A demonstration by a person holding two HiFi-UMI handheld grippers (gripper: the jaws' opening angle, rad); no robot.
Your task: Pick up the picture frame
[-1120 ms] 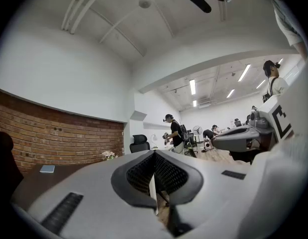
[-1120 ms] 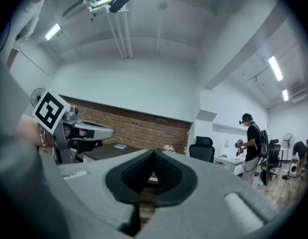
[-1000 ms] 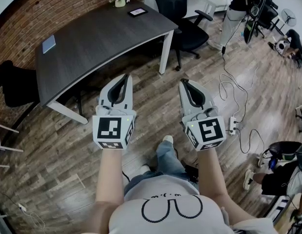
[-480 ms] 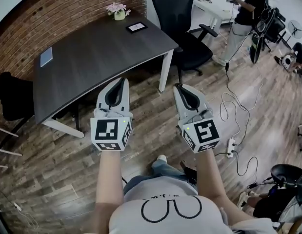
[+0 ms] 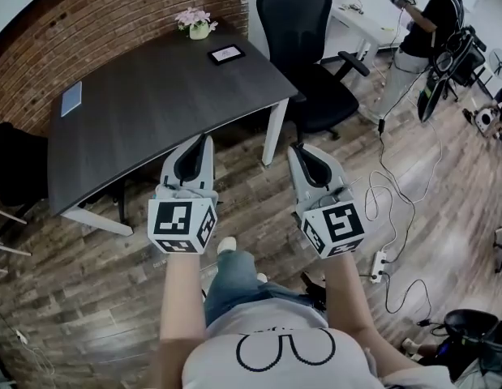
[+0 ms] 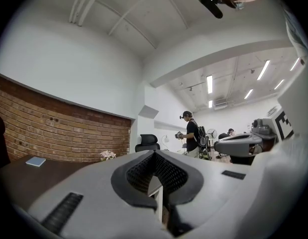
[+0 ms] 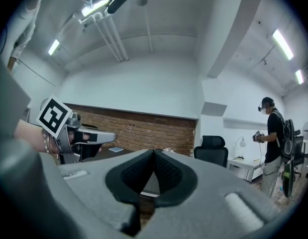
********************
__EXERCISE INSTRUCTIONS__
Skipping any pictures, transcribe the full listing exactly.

__THE ANSWER__
A demonstration by a person holding two HiFi-UMI handheld grippers (gripper: the jaws' opening angle, rad); no robot.
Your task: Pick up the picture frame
[-1120 ms] 
[-1120 ms] 
[-1000 ms] 
[-480 ms] 
[+0 ms] 
[+0 ms] 
[+0 ms] 

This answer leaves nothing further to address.